Anche durante l’attività sportiva è importante mantenere l’organismo dell’atleta ben idratato per prevenire perdite idriche che superino come entità il 2% del peso corporeo, sufficienti a far diminuire la performance. A seconda quindi dell’entità della sudorazione e dell’eventuale diuresi che variano in funzione della corporatura del soggetto, del tipo di sforzo fisico e della durata dello stesso, è importante integrare liquidi ed elettroliti introducendo una quantità di acqua che può variare da 0,4 a 0,8 litri ogni ora, bevendo a intervalli di 15-20 minuti. 

È fondamentale quindi che l’atleta preveda un piano di reidratazione, avendo cura di portare con sé i liquidi necessari o assicurandosi che sia possibile bere sul campo di gara o nei punti di ristoro. 

Si consiglia di bere durante lo sforzo fisico un’acqua ricca di sali minerali (sodio, calcio, bicarbonato) che è in genere sufficiente da sola a garantire un corretto apporto sia di liquidi, sia di elettroliti e a contrastare l’acido lattico che si produce durante lo sforzo.  

Terminata l’attività fisica, se nell’organismo si è creato uno stato di disidratazione, è necessario compensarlo rapidamente. Il recupero è possibile non solo reintegrando le perdite di liquidi, ma anche introducendo i sali minerali mediante un’acqua che li contenga in misura ottimale – come Acqua Uliveto – ovvero assumendoli tramite cibi o integratori. Tale reintegro è un fattore di cruciale importanza per il recupero dell’atleta e la prevenzione degli infortuni. 

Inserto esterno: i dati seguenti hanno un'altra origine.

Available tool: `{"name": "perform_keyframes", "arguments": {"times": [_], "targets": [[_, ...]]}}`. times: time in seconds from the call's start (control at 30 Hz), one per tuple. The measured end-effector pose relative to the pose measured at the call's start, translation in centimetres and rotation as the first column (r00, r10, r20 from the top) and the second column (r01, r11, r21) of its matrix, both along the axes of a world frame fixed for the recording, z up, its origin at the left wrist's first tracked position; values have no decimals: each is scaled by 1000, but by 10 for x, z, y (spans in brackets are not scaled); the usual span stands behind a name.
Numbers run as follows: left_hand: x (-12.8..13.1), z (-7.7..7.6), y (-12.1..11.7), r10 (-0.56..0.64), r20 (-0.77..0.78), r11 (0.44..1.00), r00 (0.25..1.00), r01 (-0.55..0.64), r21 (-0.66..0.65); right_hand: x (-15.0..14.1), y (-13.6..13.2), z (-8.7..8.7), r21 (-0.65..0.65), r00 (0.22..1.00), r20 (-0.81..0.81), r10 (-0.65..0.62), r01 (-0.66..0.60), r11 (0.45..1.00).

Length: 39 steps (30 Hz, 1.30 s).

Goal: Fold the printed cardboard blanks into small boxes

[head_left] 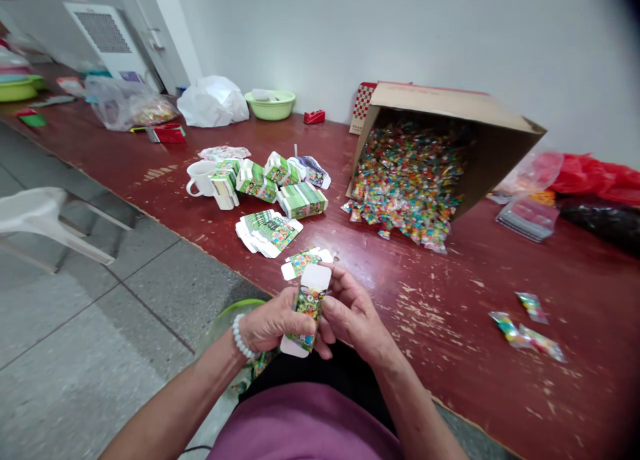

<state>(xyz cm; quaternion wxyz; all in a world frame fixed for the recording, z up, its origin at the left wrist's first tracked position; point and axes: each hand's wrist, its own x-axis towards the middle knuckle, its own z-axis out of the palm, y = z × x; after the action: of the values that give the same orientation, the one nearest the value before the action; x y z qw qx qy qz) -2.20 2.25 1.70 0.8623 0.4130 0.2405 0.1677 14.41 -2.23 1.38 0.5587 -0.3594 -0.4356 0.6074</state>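
Between my hands, over the table's front edge, is a small printed carton point(311, 303) with white end flaps sticking out at top and bottom. My left hand point(280, 321), a beaded bracelet at its wrist, grips the carton with the thumb across its front. Curled around the carton's right side is my right hand point(353, 313), thumb on its edge and fingers partly behind it. Just beyond lies another flat carton point(303, 261). A fanned stack of flat cartons point(269, 233) rests farther back, with banded bundles of cartons point(303, 200) behind it.
A tipped cardboard box point(500, 147) spills small wrapped candies point(410, 180) onto the red table point(425, 300). Several candy packets point(530, 337) lie at right. A white mug point(201, 179), green basin point(273, 107) and plastic bags stand farther off. A white stool point(45, 213) is at left.
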Motion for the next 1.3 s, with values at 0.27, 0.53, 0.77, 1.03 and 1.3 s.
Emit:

Dopo l’allenamento o la gara vanno assunti liquidi con un eccesso di circa il 25% rispetto alle perdite, in modo da compensare sicuramente la sudorazione e la quantità di urine emesse durante e dopo lo sforzo. Da evitare, invece, per alcune ore nel post gara l’assunzione di alcool, caffè e tè che avendo una azione diuretica possono favorire la disidratazione. 

Un calcolo basato sul peso corporeo valutato prima e al termine dell’esercizio fisico, consentirà di capire se la reidratazione è stata corretta oppure insufficiente o se si sono ingeriti liquidi in eccesso.